The rest of the people in masks chant in time to the music that’s playing. The song and chants reach a crescendo, then stop, plunging the cemetery into absolute silence. Someone from the back of the circle steps forward as a new song begins. This one has a steady drumbeat. It’s more basic. More primal than the one before. He drops his cloak, revealing he’s naked underneath, and climbs on top of the altar with her. I watch from the shadows as my brain flicks from confusion to understanding. My throat goes dry as he settles between her legs, then drives into her with everyone watching.

Does every club incorporate sex play in their rituals? I guess I should be glad the Zeta Nus encourage you to abstain for as long as you can, because saying no doesn’t seem to be the point of this ceremony.

The forceful snap of his hips pushes her against the rough cement. She’ll be walking away with tons of scrapes and bruises, as evidence of this night.

I should be off somewhere getting fucked. But I wasted my time on someone unworthy of it. I was stupid to think that after Finn and I hooked up, we could come to some sort of arrangement. He did exactly what Pax said he’d do. Flaked as soon as we went there.

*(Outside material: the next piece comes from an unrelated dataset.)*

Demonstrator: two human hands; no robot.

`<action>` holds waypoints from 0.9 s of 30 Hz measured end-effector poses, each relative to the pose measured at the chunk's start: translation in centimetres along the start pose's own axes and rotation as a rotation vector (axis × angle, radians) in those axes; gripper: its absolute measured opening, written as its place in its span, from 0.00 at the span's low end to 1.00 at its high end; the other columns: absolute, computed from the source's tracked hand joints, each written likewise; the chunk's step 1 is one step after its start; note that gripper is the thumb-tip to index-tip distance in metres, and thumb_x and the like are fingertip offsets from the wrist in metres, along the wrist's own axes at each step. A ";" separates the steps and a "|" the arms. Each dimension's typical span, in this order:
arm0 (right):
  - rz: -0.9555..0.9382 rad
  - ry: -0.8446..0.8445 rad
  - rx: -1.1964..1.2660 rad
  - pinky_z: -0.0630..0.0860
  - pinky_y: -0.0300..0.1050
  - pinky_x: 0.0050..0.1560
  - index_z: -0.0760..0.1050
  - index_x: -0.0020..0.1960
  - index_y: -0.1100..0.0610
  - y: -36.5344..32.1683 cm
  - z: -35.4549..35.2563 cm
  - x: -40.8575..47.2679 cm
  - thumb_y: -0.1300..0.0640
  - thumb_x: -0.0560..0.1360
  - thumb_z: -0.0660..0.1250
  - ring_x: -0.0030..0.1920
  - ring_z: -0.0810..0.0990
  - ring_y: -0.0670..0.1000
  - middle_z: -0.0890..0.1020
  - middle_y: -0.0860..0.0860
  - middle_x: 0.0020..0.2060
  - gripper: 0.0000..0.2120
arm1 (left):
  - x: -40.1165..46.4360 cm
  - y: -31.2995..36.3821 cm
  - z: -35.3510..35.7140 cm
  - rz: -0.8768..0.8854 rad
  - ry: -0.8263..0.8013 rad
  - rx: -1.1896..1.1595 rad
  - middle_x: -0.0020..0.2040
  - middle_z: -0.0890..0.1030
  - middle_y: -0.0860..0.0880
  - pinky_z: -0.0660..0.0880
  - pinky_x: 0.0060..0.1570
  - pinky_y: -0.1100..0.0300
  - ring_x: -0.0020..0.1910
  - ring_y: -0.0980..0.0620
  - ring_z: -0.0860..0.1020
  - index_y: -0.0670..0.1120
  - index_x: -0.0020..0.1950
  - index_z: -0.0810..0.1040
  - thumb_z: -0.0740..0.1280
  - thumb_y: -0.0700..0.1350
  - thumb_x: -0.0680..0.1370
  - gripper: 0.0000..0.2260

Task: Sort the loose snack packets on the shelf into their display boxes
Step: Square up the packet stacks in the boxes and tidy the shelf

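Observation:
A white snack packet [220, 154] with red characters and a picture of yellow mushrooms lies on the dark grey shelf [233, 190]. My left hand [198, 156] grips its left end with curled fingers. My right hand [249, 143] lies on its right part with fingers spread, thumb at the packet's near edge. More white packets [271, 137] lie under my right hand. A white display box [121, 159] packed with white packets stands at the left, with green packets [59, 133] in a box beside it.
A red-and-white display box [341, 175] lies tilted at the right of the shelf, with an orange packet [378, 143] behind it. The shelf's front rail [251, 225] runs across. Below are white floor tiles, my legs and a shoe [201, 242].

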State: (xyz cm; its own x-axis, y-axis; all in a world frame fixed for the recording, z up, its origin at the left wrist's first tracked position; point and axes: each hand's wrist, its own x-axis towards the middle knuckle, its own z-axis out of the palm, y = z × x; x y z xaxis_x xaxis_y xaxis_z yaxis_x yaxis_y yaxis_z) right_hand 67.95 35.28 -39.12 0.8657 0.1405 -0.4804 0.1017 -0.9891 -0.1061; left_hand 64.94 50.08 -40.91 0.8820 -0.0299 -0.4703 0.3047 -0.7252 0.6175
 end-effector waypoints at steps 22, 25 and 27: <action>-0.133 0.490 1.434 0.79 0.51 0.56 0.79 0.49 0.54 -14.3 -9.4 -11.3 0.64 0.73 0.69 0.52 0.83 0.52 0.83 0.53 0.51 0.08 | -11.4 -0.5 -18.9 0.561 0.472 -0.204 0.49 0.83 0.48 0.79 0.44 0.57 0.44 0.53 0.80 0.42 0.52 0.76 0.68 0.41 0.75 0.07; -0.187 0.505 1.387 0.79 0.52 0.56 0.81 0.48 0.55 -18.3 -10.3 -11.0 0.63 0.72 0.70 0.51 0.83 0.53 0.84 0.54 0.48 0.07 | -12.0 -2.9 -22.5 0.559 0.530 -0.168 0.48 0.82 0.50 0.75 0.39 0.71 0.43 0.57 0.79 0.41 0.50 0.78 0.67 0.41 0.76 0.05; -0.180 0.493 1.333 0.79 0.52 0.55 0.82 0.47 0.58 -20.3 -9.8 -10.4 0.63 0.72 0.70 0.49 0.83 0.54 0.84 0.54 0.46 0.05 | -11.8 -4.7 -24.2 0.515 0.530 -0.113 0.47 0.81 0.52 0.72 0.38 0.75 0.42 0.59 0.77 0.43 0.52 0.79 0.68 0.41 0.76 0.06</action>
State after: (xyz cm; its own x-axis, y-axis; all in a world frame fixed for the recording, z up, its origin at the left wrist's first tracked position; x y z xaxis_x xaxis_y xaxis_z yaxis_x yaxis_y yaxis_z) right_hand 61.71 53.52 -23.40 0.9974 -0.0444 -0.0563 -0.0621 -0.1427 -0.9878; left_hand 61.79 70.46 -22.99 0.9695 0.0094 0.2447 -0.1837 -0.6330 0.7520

It doesn’t hurt my feelings. It’s whatever, but he could’ve just come right out and said he wanted to fuck, weeks ago, and saved all the games and flirting. Kicking me out of his place with my pants down isn’t even the worse thing he did. I had a sweatshirt on. Holden and Finn couldn’t see shit, but even if they did, so what? I’ve gone streaking and skinny dipping plenty of times.

What I’m pissed about is Finn accusing me of lying about my past, and never giving me the chance to talk. I don’t owe him my life story, but I’ve never lied about anything. I omit details or I don’t talk at all. That’s how you survive in Nags Creek. You don’t voluntarily tell anyone shit and if asked a direct question; you don’t know shit. That way, you can’t get caught in a lie or in the middle of a dispute you really know nothing about. In this instance, even if I wanted to talk about it, I couldn’t, because I didn’t know Moira and Scott weren’t who I thought they were.

Fuck! When did my life become a story arc from a soap opera? Young girl grows up on the wrong side of the tracks, comes to town and finds out she’s connected to an established family. The only thing missing was me falling into a star crossed love affair with the cocky rich son of the rival family.

The guy moans, pulling my thoughts from my fucked up reality and back to the action happening in front of me. I feel like a complete perv for watching. But I’m unable to look away from the flex of his hips, the width of his back. More cloaks drop to the ground or fall open, exposing a sea of flesh as the rest of the group moves closer, kissing and sucking each other’s body parts.